● **WHAT NEEDS TO BE DONE**
Would you reproduce, word for word, only the lines running from the top of the data through the line containing "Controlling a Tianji", and none of the pictures?

● **Dataset excerpts**
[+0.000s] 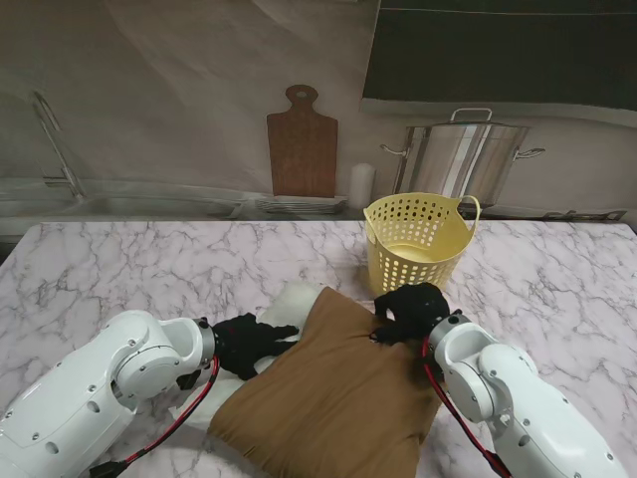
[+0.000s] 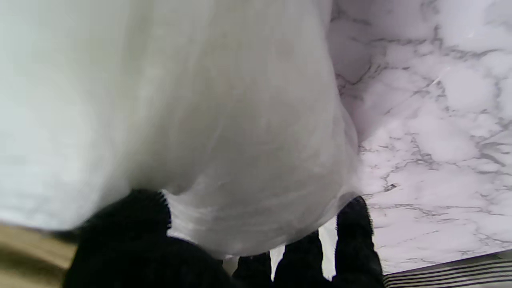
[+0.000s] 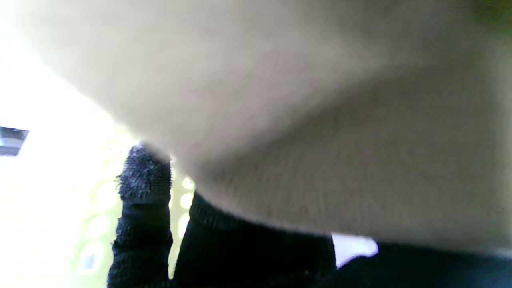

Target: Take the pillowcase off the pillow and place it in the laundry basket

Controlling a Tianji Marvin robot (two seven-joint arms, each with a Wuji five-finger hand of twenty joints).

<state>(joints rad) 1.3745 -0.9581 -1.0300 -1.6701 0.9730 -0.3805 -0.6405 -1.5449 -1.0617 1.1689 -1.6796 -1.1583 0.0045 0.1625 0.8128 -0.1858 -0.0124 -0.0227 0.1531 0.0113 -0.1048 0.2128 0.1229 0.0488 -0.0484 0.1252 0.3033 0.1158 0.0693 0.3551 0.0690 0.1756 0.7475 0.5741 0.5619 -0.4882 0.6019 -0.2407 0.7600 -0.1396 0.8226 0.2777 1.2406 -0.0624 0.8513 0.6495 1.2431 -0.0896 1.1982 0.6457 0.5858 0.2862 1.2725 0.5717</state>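
Observation:
A brown pillowcase [image 1: 338,398] covers most of the pillow on the marble table, close to me. The white pillow [image 1: 297,299] sticks out of its far left end. My black-gloved left hand [image 1: 249,342] grips that bare white end, and the left wrist view shows its fingers [image 2: 354,240] curled round the pillow [image 2: 200,120]. My right hand [image 1: 410,311] is closed on the pillowcase's far right corner, with the brown cloth [image 3: 320,140] filling the right wrist view over the fingers [image 3: 144,200]. The yellow laundry basket [image 1: 398,271] stands just beyond the right hand.
A wooden cutting board [image 1: 302,149], a white cup [image 1: 362,184] and a steel pot [image 1: 463,159] line the back wall. A sink tap [image 1: 55,139] is at the far left. Bare marble table [image 1: 149,269] lies to the left and right of the pillow.

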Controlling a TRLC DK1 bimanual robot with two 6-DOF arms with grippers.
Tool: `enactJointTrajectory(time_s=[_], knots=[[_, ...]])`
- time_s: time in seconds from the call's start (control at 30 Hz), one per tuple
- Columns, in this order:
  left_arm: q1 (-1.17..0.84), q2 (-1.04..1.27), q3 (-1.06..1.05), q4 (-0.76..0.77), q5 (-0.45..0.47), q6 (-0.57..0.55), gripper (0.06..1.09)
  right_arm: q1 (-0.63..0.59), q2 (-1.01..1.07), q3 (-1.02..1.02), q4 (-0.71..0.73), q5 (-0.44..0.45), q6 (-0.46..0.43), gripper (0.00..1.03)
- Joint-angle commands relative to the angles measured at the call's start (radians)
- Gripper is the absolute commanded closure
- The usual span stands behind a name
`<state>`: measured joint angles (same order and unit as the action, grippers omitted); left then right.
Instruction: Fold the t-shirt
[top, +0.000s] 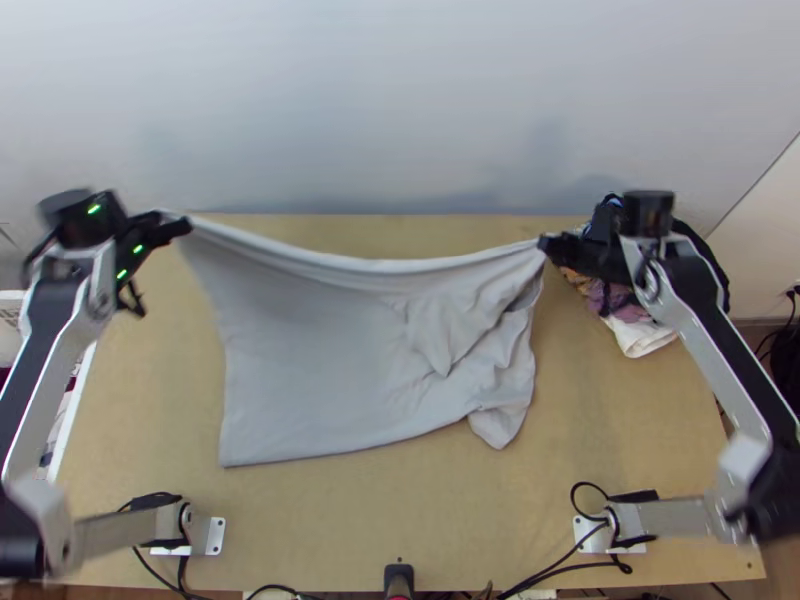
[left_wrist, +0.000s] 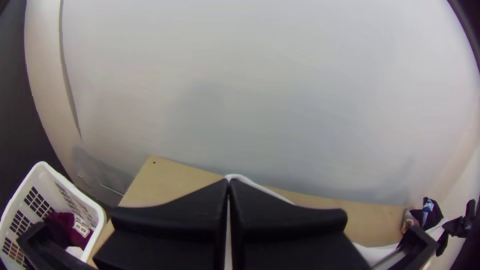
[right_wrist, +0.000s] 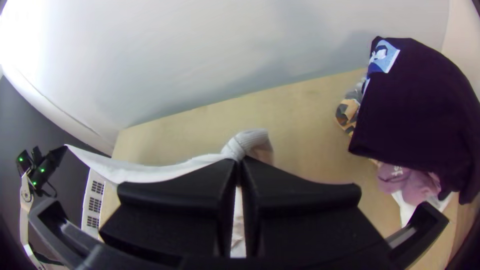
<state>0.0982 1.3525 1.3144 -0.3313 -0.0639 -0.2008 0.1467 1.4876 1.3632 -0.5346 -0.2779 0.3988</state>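
The light grey t-shirt (top: 320, 340) hangs stretched between both grippers, its upper edge lifted and sagging a little, its lower part on the table, bunched toward the right. My left gripper (top: 185, 226) is shut on one upper corner; in the left wrist view the left gripper (left_wrist: 228, 182) pinches the shirt (left_wrist: 260, 187) at its fingertips. My right gripper (top: 545, 243) is shut on the other upper end; in the right wrist view the right gripper (right_wrist: 239, 161) holds gathered cloth (right_wrist: 247, 141) between its closed fingertips.
A pile of clothes (top: 640, 335), dark, pink and white, lies at the table's back right beside the right gripper. A white basket (left_wrist: 95, 207) with dark red cloth stands off the table's left side. The wooden table (top: 400, 510) shows bare in front of the shirt.
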Motion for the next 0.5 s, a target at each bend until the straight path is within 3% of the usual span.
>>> enactJointTrajectory(time_s=[0.0, 0.47], knots=[[-0.041, 0.353, 0.171, 0.118, -0.048, 0.001, 1.05, -0.059, 0.303, 0.14, 0.074, -0.001, 0.044, 1.0], [-0.068, 0.876, 0.669, 0.104, -0.085, 0.032, 1.05, -0.082, 0.671, 0.43, 0.076, 0.006, 0.106, 1.0]])
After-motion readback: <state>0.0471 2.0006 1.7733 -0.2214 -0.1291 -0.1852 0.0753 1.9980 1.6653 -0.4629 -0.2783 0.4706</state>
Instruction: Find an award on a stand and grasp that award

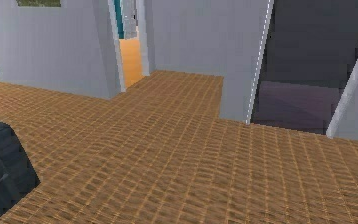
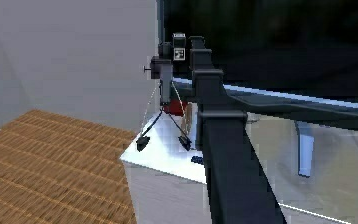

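Arm side view: the dark arm [image 2: 227,150] rises from the bottom edge and reaches out over a white stand [image 2: 157,170] in front of a large dark screen [image 2: 277,50]. At its far end the gripper [image 2: 164,143] points its thin fingers [image 2: 142,144] down toward the stand top. A small red object [image 2: 173,100] sits between them. Whether the gripper grips anything cannot be told.

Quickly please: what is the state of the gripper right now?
Gripper: cannot be told whether it holds anything; a red thing shows right at it, above the white stand.
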Controlling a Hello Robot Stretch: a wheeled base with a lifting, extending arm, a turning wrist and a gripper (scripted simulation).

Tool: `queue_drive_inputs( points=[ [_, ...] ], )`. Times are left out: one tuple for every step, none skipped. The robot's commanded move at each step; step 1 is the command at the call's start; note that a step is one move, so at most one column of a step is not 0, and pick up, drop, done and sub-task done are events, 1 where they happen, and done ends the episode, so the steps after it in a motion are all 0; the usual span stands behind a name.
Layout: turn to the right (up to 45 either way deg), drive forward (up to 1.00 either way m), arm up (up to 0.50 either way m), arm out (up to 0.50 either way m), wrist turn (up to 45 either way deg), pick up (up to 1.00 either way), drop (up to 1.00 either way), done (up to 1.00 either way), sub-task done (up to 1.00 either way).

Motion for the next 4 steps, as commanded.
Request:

● **EXERCISE OUTPUT**
[+0.000s] 
[+0.000s] 
[+0.000s] 

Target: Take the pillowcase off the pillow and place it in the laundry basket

Controlling a Tianji Marvin robot (two seven-joint arms, each with a Wuji five-finger hand of twenty joints).

Nothing else is required to finish the exercise.